第116話 混乱

帝国の後方基地では緊張が張り詰める中、一人の帝国兵士が命からがら帰還しました。彼の顔は血の気が引いており、息は乱れ、恐怖に満ちた表情をしていました。上官の前に立ち、震える声で報告を始めます。


「ほ、報告します。最前線の基地は敵の奇襲により…破壊されました!」


その言葉を聞いた瞬間、上官の顔に驚愕の色が広がります。信じられないという表情を浮かべ、激しく問い詰めました。

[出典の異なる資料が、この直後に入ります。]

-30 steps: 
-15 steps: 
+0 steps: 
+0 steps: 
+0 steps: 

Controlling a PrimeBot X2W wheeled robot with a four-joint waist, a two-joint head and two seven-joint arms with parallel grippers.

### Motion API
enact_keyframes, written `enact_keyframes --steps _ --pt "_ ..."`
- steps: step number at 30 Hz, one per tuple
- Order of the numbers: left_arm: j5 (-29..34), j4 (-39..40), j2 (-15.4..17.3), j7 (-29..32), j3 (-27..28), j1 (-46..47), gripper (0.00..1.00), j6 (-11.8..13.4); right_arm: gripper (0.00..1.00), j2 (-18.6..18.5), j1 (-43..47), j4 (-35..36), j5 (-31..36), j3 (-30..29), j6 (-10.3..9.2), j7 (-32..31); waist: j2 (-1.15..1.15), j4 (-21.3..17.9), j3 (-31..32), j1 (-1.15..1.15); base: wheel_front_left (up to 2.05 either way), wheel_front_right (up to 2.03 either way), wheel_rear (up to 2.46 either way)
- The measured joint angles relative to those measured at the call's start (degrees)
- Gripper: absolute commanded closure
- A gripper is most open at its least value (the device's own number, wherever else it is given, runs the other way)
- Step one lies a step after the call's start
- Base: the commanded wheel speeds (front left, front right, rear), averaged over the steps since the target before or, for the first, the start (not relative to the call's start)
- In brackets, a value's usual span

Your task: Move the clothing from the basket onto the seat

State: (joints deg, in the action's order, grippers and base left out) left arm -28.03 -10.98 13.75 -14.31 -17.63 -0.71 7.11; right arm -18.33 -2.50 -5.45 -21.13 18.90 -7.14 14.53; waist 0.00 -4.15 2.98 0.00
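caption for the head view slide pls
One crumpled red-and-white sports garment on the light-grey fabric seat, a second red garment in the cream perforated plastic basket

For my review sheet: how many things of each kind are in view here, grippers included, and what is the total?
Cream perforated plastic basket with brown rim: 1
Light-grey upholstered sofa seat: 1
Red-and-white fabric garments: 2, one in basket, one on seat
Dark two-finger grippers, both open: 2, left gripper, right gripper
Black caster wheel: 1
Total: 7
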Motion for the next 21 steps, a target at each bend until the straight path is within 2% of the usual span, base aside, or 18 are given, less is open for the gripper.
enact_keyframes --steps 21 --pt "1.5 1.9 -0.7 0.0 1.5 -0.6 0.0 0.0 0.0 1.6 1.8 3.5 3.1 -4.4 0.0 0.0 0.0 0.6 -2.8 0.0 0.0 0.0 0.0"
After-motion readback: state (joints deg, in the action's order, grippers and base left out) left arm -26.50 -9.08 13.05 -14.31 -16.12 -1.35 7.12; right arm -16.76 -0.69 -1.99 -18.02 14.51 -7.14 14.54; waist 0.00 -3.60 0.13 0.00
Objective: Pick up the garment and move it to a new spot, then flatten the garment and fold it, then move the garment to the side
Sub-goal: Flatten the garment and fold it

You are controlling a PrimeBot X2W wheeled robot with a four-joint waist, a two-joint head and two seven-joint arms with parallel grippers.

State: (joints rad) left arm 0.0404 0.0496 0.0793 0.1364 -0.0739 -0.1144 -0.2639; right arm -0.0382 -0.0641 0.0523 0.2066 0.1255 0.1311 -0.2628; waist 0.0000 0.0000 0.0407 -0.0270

「なんだと!?どうしてそんなことが起こったのか説明しろ!」


兵士は必死に状況を説明しようとしますが、恐怖でうまく言葉が出てきません。それでもなんとか続けます。


「食料も、通信機器も…すべて破壊されました。」


上官は怒りと焦りを抑えながらも、もう少し冷静に詳細を求めます。


「もう少し状況を詳しく知りたい。最初にどのような奇襲にあったのか説明してくれ。」


兵士は深呼吸をしてから、できるだけ正確に答えようと努めました。


「はっ、最初に鶏型のクレストンの新型兵器が…」


その言葉を聞いた上官は、思わず兵士の言葉を遮り、困惑した表情で尋ねました。


「すまない、真面目に話してくれないか?」


兵士は震えながらも、そのまま正面を見据え、必死に訴えます。


「私は至って真面目であります!」


その真剣な表情と震える声に、上官は思わずため息をつき、理解を示そうと努めます。


「そ、そうか、すまない。話を続けてくれ。」


兵士は緊張を少しだけ解き、続けて報告を再開しました。


「はい、前方でクレストンの新型兵器が暴れて…それに気を取られているうちに後方から襲撃を受けた模様です。さらに、敵は我々の防御魔法を貫通する魔道具を所持しており、対応が遅れて部隊が壊滅しました。」


上官の顔は次第に青ざめ、絶望感が押し寄せてきました。次に気になるのは、すでにクレストンに入り込んでいる部隊との連絡状況です。


「クレストンに入った部隊との連絡はつかないのか?」


兵士は首を横に振り、無力感をにじませます。


「はい、通信機で呼びかけているのですが…うんとも、すんとも反応がありません。」


その報告を受け、上官は冷静を装いながらも、心の中では焦燥感が募っていました。彼は部下を静かに下がらせ、感謝の言葉をかけました。


「そうか、ありがとう、君も疲れただろう。下がってくれたまえ。」


部下が退出した後、上官は一人取り残され、椅子に深く座り込んで頭を抱えました。彼の心には、絶望と恐怖が渦巻いていました。


「30万の部隊だぞ…上にどう報告したらいいんだ…」


彼の声はもはやかすかに震えており、未来の見えない状況に圧倒されていました。クレストンの奇襲によって帝国の強大な軍が一瞬にして瓦解しつつある現実に、彼はただただ呆然とするばかりでした。